** WHAT TO WORK ON **
Return the listing below exactly as it stands. Pictures stay out.

** DATA SECTION **
-------
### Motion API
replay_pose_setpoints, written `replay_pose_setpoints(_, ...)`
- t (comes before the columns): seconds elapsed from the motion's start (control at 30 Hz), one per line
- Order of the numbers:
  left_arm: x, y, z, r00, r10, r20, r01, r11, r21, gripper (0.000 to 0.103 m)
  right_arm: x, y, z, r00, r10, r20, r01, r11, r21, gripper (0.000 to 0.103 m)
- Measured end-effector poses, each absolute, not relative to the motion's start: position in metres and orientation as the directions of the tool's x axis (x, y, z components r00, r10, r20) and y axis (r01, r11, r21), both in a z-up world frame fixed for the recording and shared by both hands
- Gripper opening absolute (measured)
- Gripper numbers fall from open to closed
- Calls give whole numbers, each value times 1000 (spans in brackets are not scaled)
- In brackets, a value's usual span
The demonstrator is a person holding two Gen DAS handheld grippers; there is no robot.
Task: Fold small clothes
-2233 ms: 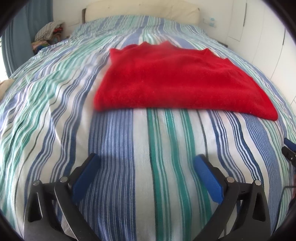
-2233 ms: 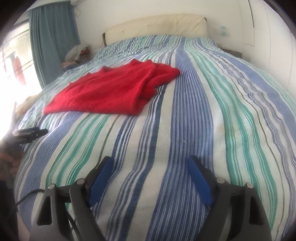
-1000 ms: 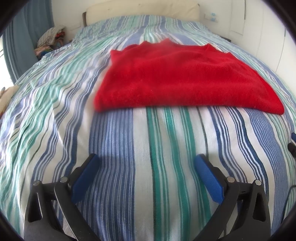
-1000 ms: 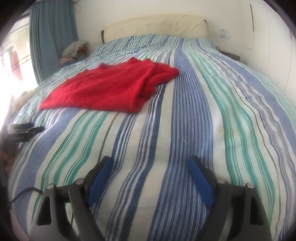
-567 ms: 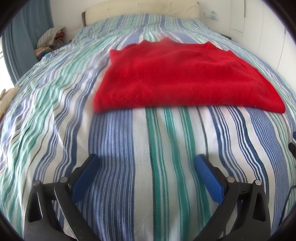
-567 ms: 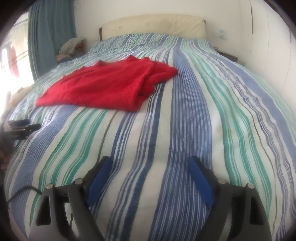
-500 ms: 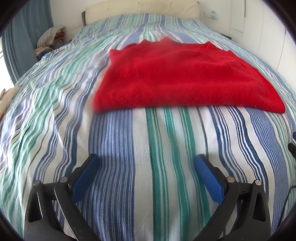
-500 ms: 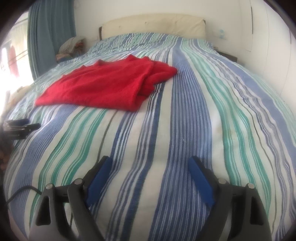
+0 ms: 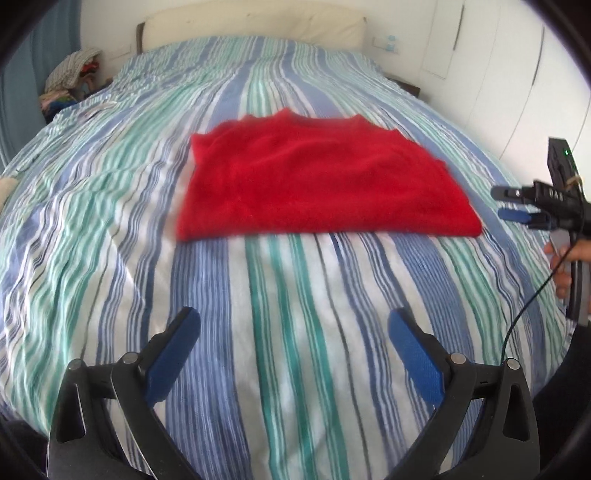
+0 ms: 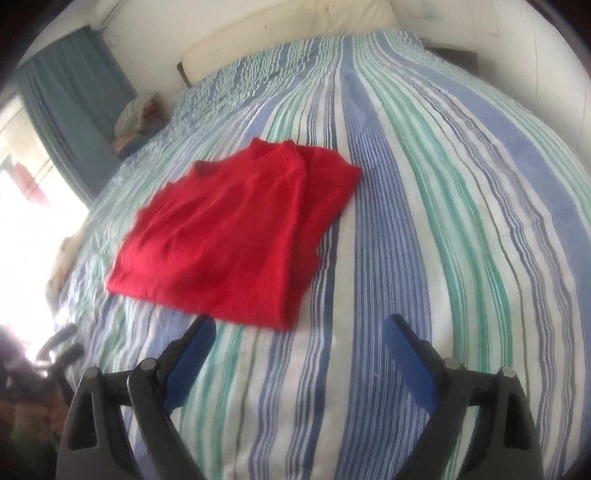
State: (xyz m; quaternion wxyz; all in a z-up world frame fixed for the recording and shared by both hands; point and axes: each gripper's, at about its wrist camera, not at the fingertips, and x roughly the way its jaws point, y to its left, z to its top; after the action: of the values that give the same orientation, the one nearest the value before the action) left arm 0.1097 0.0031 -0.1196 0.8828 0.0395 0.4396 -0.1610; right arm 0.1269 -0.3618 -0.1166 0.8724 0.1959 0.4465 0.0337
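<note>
A red knit sweater (image 9: 317,184) lies folded flat on the striped bed (image 9: 277,314); it also shows in the right wrist view (image 10: 236,236), its collar toward the headboard. My left gripper (image 9: 293,325) is open and empty, raised above the bedspread short of the sweater's near edge. My right gripper (image 10: 297,328) is open and empty, just short of the sweater's near right corner. The right gripper also shows in the left wrist view (image 9: 517,203), off the sweater's right corner.
The striped bedspread (image 10: 443,221) covers the whole bed. A cream headboard (image 9: 251,22) stands at the far end. A pile of clothes (image 9: 70,81) sits beside the bed at far left, next to a teal curtain (image 10: 70,110). White wardrobe doors (image 9: 517,74) stand on the right.
Both grippers have risen and pulled back, so the sweater looks smaller. The right gripper has swung in toward the sweater's right corner and now shows in the left wrist view.
</note>
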Motion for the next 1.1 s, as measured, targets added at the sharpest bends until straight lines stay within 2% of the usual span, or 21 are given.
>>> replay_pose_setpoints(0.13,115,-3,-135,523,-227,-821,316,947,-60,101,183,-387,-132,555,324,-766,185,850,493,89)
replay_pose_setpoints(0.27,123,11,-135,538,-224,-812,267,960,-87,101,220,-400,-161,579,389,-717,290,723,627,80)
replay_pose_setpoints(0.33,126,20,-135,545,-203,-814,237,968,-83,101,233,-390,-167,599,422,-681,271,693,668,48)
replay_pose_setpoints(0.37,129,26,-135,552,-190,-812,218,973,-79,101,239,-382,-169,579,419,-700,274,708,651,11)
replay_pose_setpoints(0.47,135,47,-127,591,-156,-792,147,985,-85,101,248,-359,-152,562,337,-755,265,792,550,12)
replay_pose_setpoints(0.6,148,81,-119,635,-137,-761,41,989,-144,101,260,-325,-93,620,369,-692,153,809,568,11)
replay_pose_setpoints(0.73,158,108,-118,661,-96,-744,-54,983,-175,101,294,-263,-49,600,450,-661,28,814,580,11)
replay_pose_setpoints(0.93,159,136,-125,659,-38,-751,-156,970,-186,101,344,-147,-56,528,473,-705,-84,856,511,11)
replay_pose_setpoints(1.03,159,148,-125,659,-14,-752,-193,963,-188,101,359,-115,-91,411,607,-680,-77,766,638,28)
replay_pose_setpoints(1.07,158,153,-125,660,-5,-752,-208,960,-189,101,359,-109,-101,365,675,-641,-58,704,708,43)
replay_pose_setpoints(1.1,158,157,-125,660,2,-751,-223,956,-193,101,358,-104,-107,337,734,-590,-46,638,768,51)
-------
** RESULT OF THE TASK **
### Motion API
replay_pose_setpoints, written `replay_pose_setpoints(_, ...)`
- t (comes before the columns): seconds elapsed from the motion's start (control at 30 Hz), one per line
- Order of the numbers:
  left_arm: x, y, z, r00, r10, r20, r01, r11, r21, gripper (0.000 to 0.103 m)
  right_arm: x, y, z, r00, r10, r20, r01, r11, r21, gripper (0.000 to 0.103 m)
- Measured end-effector poses, each absolute, not relative to the motion's start: position in metres and orientation as the directions of the tool's x axis (x, y, z components r00, r10, r20) and y axis (r01, r11, r21), both in a z-up world frame fixed for the recording and shared by both hands
- Gripper opening absolute (measured)
- Gripper numbers fall from open to closed
- Calls give whole numbers, each value times 1000 (spans in brackets are not scaled)
- In brackets, a value's usual span
The demonstrator is a person holding two Gen DAS handheld grippers; there is no robot.
Task: Fold small clothes
-2233 ms: 
-2233 ms: 
-1000 ms: 
-1000 ms: 
-567 ms: 
-567 ms: 
-500 ms: 
-500 ms: 
+0 ms: 
+0 ms: 
State: (xyz m; quaternion wxyz; all in a z-up world frame fixed for the recording and shared by both hands; point and axes: each gripper's, at about its wrist camera, not at the fingertips, and x roughly the way its jaws point, y to its left, z to its top; after the action: of the values that give the same orientation, the one nearest the value before the action) left arm 0.1097 0.0031 -0.1196 0.8828 0.0395 0.4396 -0.1610; right arm 0.1269 -0.3618 -0.1166 0.8724 0.1959 0.4465 0.0337
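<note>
A red knit sweater (image 9: 317,184) lies folded flat on the striped bed (image 9: 277,314); it also shows in the right wrist view (image 10: 236,236), its collar toward the headboard. My left gripper (image 9: 293,325) is open and empty, raised above the bedspread short of the sweater's near edge. My right gripper (image 10: 297,328) is open and empty, just short of the sweater's near right corner. The right gripper also shows in the left wrist view (image 9: 517,203), off the sweater's right corner.
The striped bedspread (image 10: 443,221) covers the whole bed. A cream headboard (image 9: 251,22) stands at the far end. A pile of clothes (image 9: 70,81) sits beside the bed at far left, next to a teal curtain (image 10: 70,110). White wardrobe doors (image 9: 517,74) stand on the right.
Both grippers have risen and pulled back, so the sweater looks smaller. The right gripper has swung in toward the sweater's right corner and now shows in the left wrist view.
</note>
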Motion for the next 1.1 s, as measured, targets added at the sharpest bends until straight lines stay within 2% of the usual span, or 21 are given.
>>> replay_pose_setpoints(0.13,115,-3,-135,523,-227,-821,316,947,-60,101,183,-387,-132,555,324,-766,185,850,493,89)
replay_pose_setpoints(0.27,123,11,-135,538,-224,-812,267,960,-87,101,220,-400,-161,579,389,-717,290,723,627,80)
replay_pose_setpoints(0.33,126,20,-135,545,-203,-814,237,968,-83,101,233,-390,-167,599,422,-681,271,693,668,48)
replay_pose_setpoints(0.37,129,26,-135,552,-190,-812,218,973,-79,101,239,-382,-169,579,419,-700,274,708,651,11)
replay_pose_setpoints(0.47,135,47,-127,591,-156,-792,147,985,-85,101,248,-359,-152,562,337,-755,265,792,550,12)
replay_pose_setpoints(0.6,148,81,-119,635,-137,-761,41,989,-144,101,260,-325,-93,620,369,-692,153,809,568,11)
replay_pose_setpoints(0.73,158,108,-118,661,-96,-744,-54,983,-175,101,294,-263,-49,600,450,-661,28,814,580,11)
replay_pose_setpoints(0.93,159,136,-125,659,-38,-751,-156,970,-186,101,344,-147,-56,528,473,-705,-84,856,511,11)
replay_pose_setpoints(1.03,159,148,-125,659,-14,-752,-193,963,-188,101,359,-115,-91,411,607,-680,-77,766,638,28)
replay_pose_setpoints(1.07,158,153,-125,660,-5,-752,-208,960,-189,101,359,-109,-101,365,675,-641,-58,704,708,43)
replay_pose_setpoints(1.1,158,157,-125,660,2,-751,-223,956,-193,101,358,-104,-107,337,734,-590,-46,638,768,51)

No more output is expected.